WHAT THE TASK REQUIRES: The job is to output exactly the lines that run from the start of the entries through the line containing "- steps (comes", pictures omitted.

MATERIAL PROVIDED:
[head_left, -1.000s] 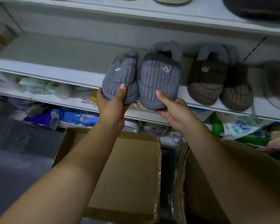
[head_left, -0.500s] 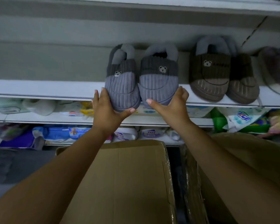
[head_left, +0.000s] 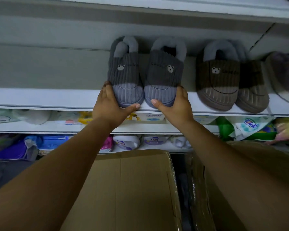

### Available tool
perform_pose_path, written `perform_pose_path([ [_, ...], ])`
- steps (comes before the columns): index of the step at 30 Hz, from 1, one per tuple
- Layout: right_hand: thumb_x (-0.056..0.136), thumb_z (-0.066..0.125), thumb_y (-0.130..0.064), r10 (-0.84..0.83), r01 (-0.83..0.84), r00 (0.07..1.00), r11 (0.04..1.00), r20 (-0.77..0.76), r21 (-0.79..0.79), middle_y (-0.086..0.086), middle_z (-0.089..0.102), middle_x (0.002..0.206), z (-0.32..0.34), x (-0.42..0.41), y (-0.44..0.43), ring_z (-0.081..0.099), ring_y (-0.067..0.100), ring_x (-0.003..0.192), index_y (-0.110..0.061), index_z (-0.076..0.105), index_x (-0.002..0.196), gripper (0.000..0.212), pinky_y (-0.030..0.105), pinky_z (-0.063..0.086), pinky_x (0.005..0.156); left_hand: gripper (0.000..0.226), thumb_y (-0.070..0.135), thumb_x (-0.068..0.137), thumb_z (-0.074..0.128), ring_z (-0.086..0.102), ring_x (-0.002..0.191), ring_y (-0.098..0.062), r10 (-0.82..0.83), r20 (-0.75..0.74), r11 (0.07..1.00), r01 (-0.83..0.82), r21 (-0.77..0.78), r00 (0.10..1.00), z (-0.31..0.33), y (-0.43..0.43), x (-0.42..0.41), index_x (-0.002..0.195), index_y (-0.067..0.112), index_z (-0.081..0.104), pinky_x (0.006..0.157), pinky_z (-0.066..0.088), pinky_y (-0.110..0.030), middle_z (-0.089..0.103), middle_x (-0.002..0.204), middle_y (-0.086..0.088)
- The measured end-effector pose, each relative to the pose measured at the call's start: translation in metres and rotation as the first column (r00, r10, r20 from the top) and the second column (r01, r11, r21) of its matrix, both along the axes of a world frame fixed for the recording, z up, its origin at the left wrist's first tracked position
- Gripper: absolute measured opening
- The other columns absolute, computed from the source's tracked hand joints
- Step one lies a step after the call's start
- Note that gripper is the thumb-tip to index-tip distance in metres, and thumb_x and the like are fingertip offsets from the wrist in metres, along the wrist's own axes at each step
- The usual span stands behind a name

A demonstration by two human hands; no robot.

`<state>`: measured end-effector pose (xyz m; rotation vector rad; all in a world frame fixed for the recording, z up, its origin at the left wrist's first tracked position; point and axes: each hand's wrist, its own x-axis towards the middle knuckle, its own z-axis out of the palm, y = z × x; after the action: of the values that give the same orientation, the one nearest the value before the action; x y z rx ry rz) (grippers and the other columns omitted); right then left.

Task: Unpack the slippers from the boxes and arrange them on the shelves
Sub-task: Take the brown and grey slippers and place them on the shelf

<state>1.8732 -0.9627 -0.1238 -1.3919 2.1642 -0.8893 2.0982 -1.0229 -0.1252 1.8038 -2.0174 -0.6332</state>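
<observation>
A white shelf (head_left: 40,97) is seen ahead, with a back panel behind it and another board above. Packaged goods (head_left: 127,142) are stacked on the lower tiers. Two cardboard boxes, one (head_left: 132,189) below the arms and a film-wrapped one (head_left: 205,205) beside it, are seen underneath.

The placing step is judged to be nearly done. The left grey slipper (head_left: 126,80) and the right grey slipper (head_left: 163,79) are set side by side on the shelf, touching, with heels towards the back panel. The left hand (head_left: 108,107) is wrapped round the toe of the left one, thumb across the front and fingers (head_left: 105,85) along the outer side. The right hand (head_left: 175,109) is wrapped round the other in mirror fashion.

Next, a release and a return to the boxes are called for, perhaps after a small push back, since the toes are set close to the front lip. The brown pair (head_left: 217,84) is stood just beside on the right, so little room is left there. Bare board is shown to the left. The arms can be drawn straight back over the boxes.
</observation>
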Motion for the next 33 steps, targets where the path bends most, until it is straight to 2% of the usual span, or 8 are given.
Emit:
perform_pose_path([
  [3,0.073,0.082,-0.060,0.015,-0.016,1.000,0.998,0.021,0.055,0.009,0.036,0.155,0.010,-0.004,-0.003,0.040,0.027,0.142,-0.012,0.033,0.152,0.105,0.033,0.036,0.114,0.136,0.092,0.056,0.066,0.039,0.144,-0.030,-0.018,-0.011,0.998,0.019,0.062,1.000,0.011,-0.001,0.002,0.157,0.015,0.020,0.114,0.041,-0.051,0.036,0.160,-0.008],
  [7,0.066,0.089,-0.058,0.126,-0.152,0.985,0.955,0.116,0.255,0.005,0.041,0.154,0.037,-0.016,-0.004,0.045,0.025,0.139,-0.017,0.030,0.154,0.114,0.038,0.040,0.115,0.135,0.093,0.054,0.059,0.044,0.141,-0.033,-0.105,0.050,0.984,0.097,0.147,0.993,0.041,0.000,0.013,0.154,0.010,0.022,0.112,0.043,-0.049,0.040,0.157,-0.013],
  [11,0.068,0.089,-0.055,0.333,-0.324,0.941,0.838,0.060,0.438,0.001,0.034,0.162,0.080,-0.021,0.021,0.039,0.023,0.144,-0.016,0.010,0.162,0.128,0.032,0.034,0.117,0.095,0.073,0.081,0.064,0.047,0.136,-0.033,-0.198,0.165,0.980,0.199,0.011,0.966,0.082,0.027,0.022,0.151,0.015,0.036,0.103,0.046,-0.048,0.047,0.152,-0.010],
  [15,0.077,0.085,-0.049,0.395,-0.330,0.908,0.880,-0.140,0.342,0.005,0.028,0.166,0.126,-0.013,0.069,0.033,0.024,0.149,-0.016,0.019,0.162,0.112,0.030,0.029,0.119,0.085,0.064,0.086,0.066,0.044,0.140,-0.031,-0.290,0.110,0.939,0.305,-0.159,0.951,0.125,0.065,0.031,0.151,0.014,0.043,0.108,0.043,-0.046,0.045,0.155,-0.009],
  [19,0.082,0.083,-0.044,0.383,-0.330,0.880,0.918,-0.282,0.220,0.003,0.026,0.167,0.179,-0.004,0.123,0.028,0.022,0.151,-0.018,0.027,0.160,0.100,0.034,0.027,0.122,0.082,0.062,0.087,0.068,0.047,0.136,-0.031,-0.448,0.118,0.858,0.463,-0.221,0.886,0.183,0.098,0.023,0.150,0.014,0.046,0.108,0.042,-0.041,0.050,0.151,-0.009],
  [24,0.083,0.078,-0.052,0.264,-0.209,0.882,0.962,-0.391,0.179,-0.006,0.019,0.168,0.250,-0.014,0.181,0.021,0.018,0.153,-0.026,0.024,0.161,0.099,0.038,0.029,0.122,0.078,0.067,0.085,0.061,0.054,0.127,-0.031,-0.574,0.185,0.730,0.601,-0.325,0.797,0.258,0.127,-0.010,0.146,0.018,0.051,0.102,0.046,-0.040,0.058,0.141,-0.008],
  [29,0.080,0.078,-0.057,0.058,-0.036,0.846,0.998,-0.530,0.052,-0.004,0.034,0.162,0.322,-0.047,0.247,0.032,0.018,0.148,-0.025,0.032,0.157,0.095,0.042,0.037,0.116,0.078,0.063,0.087,0.064,0.048,0.135,-0.028,-0.670,0.268,0.575,0.712,-0.402,0.692,0.331,0.159,-0.056,0.150,0.021,0.044,0.107,0.044,-0.041,0.051,0.150,-0.005],
  [33,0.080,0.076,-0.060,-0.061,0.052,0.816,0.998,-0.575,-0.033,-0.007,0.036,0.161,0.376,-0.076,0.303,0.032,0.015,0.147,-0.028,0.032,0.156,0.093,0.041,0.036,0.117,0.083,0.068,0.087,0.060,0.046,0.138,-0.026,-0.724,0.330,0.436,0.772,-0.463,0.606,0.381,0.188,-0.100,0.152,0.021,0.042,0.110,0.044,-0.044,0.049,0.152,-0.004],
])
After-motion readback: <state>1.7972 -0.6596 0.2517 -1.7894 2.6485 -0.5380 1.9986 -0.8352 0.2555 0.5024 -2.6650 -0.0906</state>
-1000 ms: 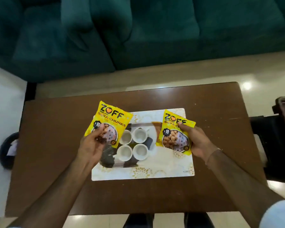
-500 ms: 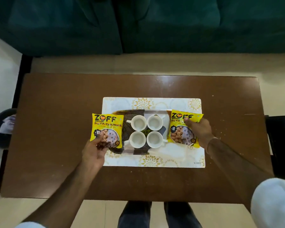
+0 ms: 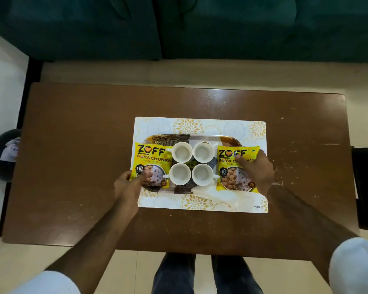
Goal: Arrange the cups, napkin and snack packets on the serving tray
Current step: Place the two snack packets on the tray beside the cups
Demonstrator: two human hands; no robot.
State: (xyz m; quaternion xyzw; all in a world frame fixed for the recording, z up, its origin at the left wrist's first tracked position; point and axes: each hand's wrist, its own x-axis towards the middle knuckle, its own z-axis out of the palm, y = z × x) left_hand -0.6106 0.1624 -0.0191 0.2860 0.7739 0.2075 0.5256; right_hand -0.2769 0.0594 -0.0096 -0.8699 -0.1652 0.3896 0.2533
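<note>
Several white cups [image 3: 192, 163] stand grouped in the middle of the patterned serving tray [image 3: 202, 138], which rests on a white and gold placemat [image 3: 200, 203]. A yellow snack packet [image 3: 152, 164] lies at the tray's left end, and my left hand [image 3: 129, 184] grips its lower left corner. A second yellow snack packet [image 3: 235, 168] lies at the tray's right end, with my right hand [image 3: 258, 171] holding its right edge and the thumb on its front. No napkin can be made out.
The placemat lies on a brown wooden table [image 3: 72, 155]. A teal sofa [image 3: 179, 26] stands beyond the far edge. A dark round bin [image 3: 3, 154] sits on the floor at the left, and a dark object [image 3: 366, 187] at the right.
Both hands have lowered the packets from above the tray onto its two ends beside the cups. The camera view has shifted to look more straight down.
</note>
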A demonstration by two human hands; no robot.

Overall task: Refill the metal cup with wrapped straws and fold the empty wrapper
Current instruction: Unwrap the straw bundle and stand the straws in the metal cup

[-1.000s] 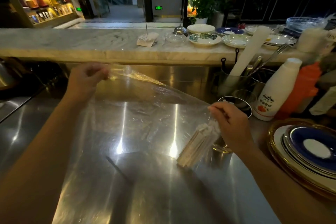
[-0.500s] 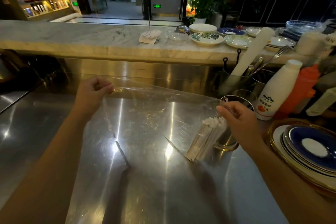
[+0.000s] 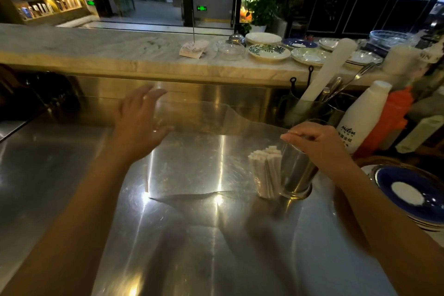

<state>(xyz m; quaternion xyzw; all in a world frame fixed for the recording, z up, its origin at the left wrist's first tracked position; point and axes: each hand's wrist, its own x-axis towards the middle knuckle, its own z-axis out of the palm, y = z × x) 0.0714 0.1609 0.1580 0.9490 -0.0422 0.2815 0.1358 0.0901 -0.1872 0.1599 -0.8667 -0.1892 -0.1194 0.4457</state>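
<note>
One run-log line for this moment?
left hand: open, above clear wrapper | right hand: on metal cup rim | wrapped straws: bundled beside cup

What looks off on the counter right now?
The straws stand bunched outside the cup, leaning on its left side, not in it. The clear wrapper lies spread, unfolded, on the steel counter. No spill or damage shows.

Both forearms are bare to the frame's edge, no sleeve showing. The left hand [image 3: 139,125] and right hand [image 3: 317,144] seem to carry no ring or watch, though motion blurs them.
</note>
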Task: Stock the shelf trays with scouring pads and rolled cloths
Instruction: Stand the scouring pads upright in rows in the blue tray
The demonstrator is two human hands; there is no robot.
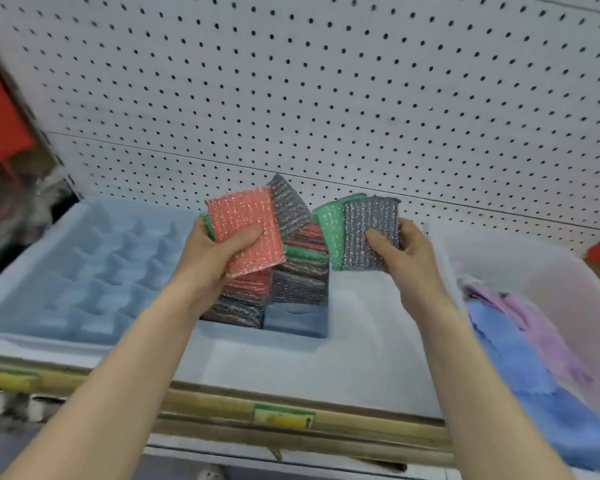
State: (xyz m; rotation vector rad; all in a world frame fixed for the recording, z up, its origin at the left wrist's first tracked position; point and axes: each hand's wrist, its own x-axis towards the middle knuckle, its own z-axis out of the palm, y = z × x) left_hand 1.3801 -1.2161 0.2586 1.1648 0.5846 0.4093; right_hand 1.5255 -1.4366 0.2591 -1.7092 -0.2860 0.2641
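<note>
Gripping scouring pads (245, 230) (both fists full) above tray (291, 358).

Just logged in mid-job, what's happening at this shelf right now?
A person is stocking scouring pads. The left hand grips a red pad with a green one behind it; the right hand holds a grey pad with a green pad behind it. Both hang over the tray slot, already partly packed with upright pads. The blue divided tray to the left holds nothing visible. Blue and purple cloths lie in the clear bin on the right.
</note>
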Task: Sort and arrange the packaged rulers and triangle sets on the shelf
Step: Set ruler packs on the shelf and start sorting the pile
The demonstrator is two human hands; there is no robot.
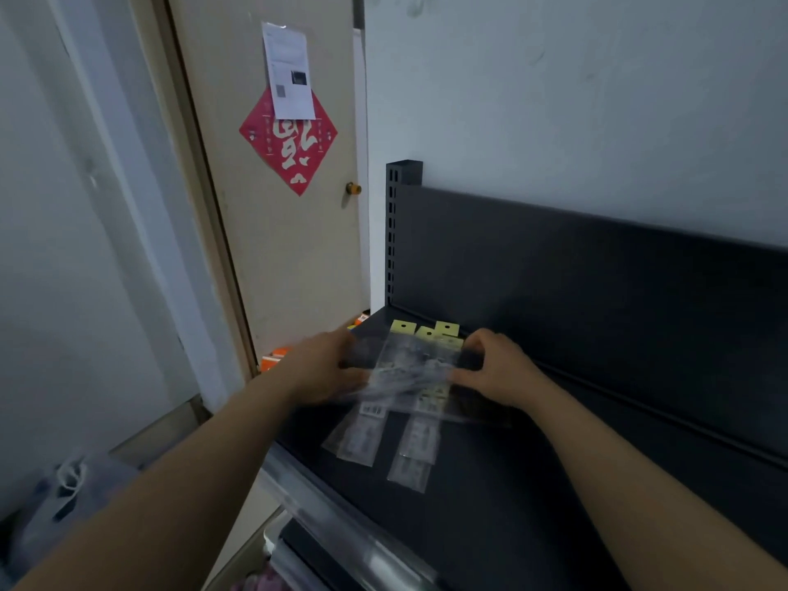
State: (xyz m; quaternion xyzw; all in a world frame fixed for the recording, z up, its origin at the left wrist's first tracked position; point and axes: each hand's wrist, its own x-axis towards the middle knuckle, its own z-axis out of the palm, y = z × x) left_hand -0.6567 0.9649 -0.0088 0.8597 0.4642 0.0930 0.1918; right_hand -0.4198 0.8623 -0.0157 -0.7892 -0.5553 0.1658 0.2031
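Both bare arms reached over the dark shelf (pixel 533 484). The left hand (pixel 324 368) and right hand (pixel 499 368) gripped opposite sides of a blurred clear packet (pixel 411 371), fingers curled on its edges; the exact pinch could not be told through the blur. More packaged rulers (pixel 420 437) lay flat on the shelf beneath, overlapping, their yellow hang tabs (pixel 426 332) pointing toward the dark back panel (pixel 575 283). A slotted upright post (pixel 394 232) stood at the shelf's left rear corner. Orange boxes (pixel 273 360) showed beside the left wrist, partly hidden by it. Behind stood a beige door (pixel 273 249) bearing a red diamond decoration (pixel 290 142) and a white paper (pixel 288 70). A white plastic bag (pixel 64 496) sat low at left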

TASK RESULT:
[head_left, -1.000s] 
[head_left, -0.500s] 
[head_left, +0.000s] 

### Available tool
perform_pose_path, written `perform_pose_path([ [_, ...], ])`
- steps (comes before the columns): index of the step at 30 Hz, from 1, one per tuple

Output for the exercise is now complete.